🚀 Efficient and User-Friendly Large Model Training Framework | Train 14B Models on Consumer GPUs
Simple, efficient, low-resource SFT and RL training solution for large language models
- 🚀 Single-GPU RL Training: Complete RL training pipeline for 14B models on just one 80G GPU
- 🎯 Ultra-Low Resource Requirements: SFT 14B models on a single 80G GPU with 18K sequence length support
- 🔄 Asynchronous RL Training: Decoupled generation and training processes with cross-machine support
- 💾 Memory Optimization: CPUAdamW + gradient offloading to break memory limitations
- 🛠️ Simple & Flexible: Clean code, loose coupling, easy to modify and extend
- ⚡ Minimal Dependencies: Training requires only PyTorch (+vLLM for RL)

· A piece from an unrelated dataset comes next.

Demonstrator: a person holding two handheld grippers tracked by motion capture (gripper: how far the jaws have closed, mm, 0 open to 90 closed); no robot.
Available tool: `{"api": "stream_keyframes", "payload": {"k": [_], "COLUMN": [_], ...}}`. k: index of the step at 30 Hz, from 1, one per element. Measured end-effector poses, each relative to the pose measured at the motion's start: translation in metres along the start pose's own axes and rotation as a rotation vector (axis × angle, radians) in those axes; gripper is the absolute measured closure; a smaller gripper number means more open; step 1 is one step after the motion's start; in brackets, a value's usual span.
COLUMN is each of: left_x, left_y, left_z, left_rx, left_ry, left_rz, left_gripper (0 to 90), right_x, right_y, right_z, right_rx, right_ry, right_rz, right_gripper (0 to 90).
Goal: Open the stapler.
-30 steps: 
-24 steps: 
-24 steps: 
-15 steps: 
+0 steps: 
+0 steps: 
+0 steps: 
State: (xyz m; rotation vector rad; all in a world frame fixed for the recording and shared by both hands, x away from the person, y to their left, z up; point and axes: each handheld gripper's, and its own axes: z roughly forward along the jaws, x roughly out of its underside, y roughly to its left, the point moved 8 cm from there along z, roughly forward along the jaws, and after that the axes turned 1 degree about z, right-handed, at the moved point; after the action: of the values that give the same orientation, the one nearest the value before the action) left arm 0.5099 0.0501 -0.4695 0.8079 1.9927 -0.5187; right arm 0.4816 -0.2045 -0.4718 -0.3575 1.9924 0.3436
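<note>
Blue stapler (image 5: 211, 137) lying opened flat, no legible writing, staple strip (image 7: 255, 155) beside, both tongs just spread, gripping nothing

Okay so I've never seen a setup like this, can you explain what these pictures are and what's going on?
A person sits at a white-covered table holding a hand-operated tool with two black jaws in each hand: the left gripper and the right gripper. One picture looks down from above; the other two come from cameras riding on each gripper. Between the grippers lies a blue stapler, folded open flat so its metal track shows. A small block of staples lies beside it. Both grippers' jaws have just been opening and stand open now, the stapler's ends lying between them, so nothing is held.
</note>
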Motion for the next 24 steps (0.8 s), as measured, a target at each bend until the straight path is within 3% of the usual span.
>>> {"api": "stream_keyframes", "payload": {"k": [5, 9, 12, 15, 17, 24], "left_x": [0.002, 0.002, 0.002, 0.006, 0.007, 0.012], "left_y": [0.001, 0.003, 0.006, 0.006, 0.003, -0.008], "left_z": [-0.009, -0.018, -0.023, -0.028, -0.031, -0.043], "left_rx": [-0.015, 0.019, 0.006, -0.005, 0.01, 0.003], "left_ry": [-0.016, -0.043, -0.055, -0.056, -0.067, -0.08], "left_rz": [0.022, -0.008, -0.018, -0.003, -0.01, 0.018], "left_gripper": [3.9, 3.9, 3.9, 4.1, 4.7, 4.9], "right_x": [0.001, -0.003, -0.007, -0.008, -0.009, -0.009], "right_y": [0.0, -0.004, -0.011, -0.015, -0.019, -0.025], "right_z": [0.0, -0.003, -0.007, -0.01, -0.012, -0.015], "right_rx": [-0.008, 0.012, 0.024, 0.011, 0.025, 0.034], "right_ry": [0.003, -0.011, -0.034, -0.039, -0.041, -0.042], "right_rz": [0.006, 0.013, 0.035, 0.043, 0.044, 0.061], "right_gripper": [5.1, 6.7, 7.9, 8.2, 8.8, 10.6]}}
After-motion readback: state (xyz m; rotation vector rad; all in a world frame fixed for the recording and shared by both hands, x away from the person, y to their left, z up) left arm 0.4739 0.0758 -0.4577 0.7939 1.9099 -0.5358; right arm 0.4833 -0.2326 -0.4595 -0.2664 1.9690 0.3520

- 🎮 Consumer GPU Friendly: Support RTX 3090/4090 for 14B model training
- 🔥 NEW: 14B model full-parameter RL training on single 80G GPU with GRPO (without vLLM)
- Recommended Configs:
- 7B models: Single GPU + vLLM for optimal speed
- 14B models: Dual 80G GPUs for production-ready training
- Scale up: More GPUs = faster training and larger batch sizes
pip install git+https://github.com/lsdefine/lsrl.git
Train 14B models on a single 80G GPU with two configuration options:
import sys
from lsrl import CPUAdamW, DistributedCPUAdamW
# Configuration: python train.py [gradoffload|]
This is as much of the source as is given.